YOUR OBJECTIVE
Return precisely the opening lines of the listing below, ending with the line that contains "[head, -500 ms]".

.....

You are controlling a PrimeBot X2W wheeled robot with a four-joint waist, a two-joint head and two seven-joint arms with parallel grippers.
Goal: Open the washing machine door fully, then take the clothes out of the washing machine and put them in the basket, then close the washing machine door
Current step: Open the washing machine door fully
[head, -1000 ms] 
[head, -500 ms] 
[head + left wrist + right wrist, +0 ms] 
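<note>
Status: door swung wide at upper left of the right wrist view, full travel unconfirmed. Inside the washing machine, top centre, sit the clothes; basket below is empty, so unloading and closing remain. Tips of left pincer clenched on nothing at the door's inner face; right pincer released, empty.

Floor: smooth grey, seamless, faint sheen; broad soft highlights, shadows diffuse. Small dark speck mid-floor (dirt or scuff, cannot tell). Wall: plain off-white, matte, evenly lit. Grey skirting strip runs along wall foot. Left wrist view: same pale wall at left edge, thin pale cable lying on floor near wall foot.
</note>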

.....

EXERCISE SOLUTION
You are controlling a PrimeBot X2W wheeled robot with a four-joint waist, a two-joint head and two seven-joint arms with parallel grippers.
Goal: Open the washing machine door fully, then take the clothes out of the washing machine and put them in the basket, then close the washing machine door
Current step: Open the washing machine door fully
[head, -1000 ms] 
[head, -500 ms] 

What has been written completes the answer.